Was out for about an hour and a half...some messing around with a new rod and reel first.

Caught a few babies on a Rapala Countdown 1/16oz in brook trout....then a nice chubby 12" with a Strike King Bitsy Minnow in gizzard shad...all on UL.


----------



## hogjerker (Apr 8, 2008)

Going to hit the creek this afternoon after school. Should be great weather. May be the last outing for smallies.


----------



## hogjerker (Apr 8, 2008)

Wow. Water was chilly. Only caught 1, but it was a fatty! Still using the Mepps spinner.


----------



## Exentrik (Aug 9, 2010)

claytonhaske said:


> i have been calling them leaf bass......lol, i know whatcha mean, not a big problem with a jig, but a crankbait is a different story.
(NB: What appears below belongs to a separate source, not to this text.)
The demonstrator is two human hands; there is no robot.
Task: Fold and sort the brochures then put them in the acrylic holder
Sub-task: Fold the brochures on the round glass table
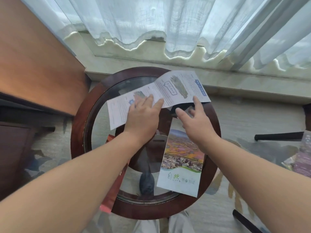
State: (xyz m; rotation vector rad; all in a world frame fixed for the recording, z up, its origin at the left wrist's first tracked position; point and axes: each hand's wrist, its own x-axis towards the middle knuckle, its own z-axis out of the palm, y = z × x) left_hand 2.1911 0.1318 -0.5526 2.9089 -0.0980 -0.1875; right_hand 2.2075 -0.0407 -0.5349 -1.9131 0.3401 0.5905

LOL! I call them oak bass!!


----------



## Smallmouth Crazy (Apr 4, 2006)

My Son and I killed them tonight, easily our best day of the year on Smallies, we fished between about 3.45 and 5.30 and probably caught 25 Smallies, fish averaged 12-14", the last fish of the evening was my Son pulling his personal best Smallie a fat 18" fish(while I was answering the call of nature no less) all fish were caught simply by floating bass minnows around, might have to go back out tomorrow.


----------



## claytonhaske (Apr 16, 2010)

caught a chunky 17"er tonight, they're still bitting.


----------



## Smallmouth Crazy (Apr 4, 2006)

I got back out today, fished late morning into the early afternoon and didnt do as well as we did lastnight, I caught maybe 6 or 7 with the same program as lastnight. My biggest went maybe 14", I was hoping to go out the same time as yesterday but have something going that I cant get out of later on, hopefully this isnt the last of the warm weather as its back to work for me tomorrow.


----------



## Exentrik (Aug 9, 2010)

I got skunked on the Olentangy River this afternoon.. Things seem to be slowing a little.. Black rooster tail with chrome spinner presented with a variety of tactics.. Did not see anything tonight..A few locations as well.. Did not see any fish at all not hanging around or shad etc..

All the Best,

Scott


----------



## meisjedog (Oct 4, 2010)

I was skunked on the Olentangy today as well. Had a few chasing a suspending rapala, but they would not take a hit. Fished a 4" dinger, a fluke as well as a spinner and got nothing. Not sure if they have gone deep or are in the extreme 1' shallows due to the weather. The water is on the rise and I usually have no luck when that happens.


----------



## acklac7 (May 31, 2004)

The smallies will be congregated together in little wolf packs this time of year. Just keep moving and casting and eventually you will find them (it can take a while). Also they seem to feed heavy for two days straight, take a day or two to digest everything, then go right back on the feedbag. Sadly the best of the best is coming to an end real soon, the rain gods were not nice to us this year


----------



## walleye24 (Jul 29, 2008)

Got these beauties on Sunday... Boy, were the smallmouth active. If you remember, we had a very warm Saturday night with a cold front approaching. Caught (5) total with (3) coming unbuttoned. Stickbaits/Jigs were the ticket!!


----------



## walleye24 (Jul 29, 2008)




----------



## fid (Apr 8, 2009)

I hit the Olentangy last weekend for a few hours and didn't catch a thing in our normal spot where the bite is good. Ehh hopefully I'll get out one more time this year and have some success or it was a disappointing end to 2010.


----------



## striperfreak (Apr 30, 2004)

caught one 18 in smallie, @ white bass. olentangy today.


----------



## streamstalker (Jul 8, 2005)

I went out for a paddle today and did about 3.5 miles upstream before I paddled back. I did not do much fishing, but I had a #3 Mepps Comet tied on, and I had 4 hits and pulled in two smallies which went about 14".


----------



## meisjedog (Oct 4, 2010)

streamstalker said:


> I went out for a paddle today and did about 3.5 miles upstream before I paddled back. I did not do much fishing, but I had a #3 Mepps Comet tied on, and I had 4 hits and pulled in two smallies which went about 14".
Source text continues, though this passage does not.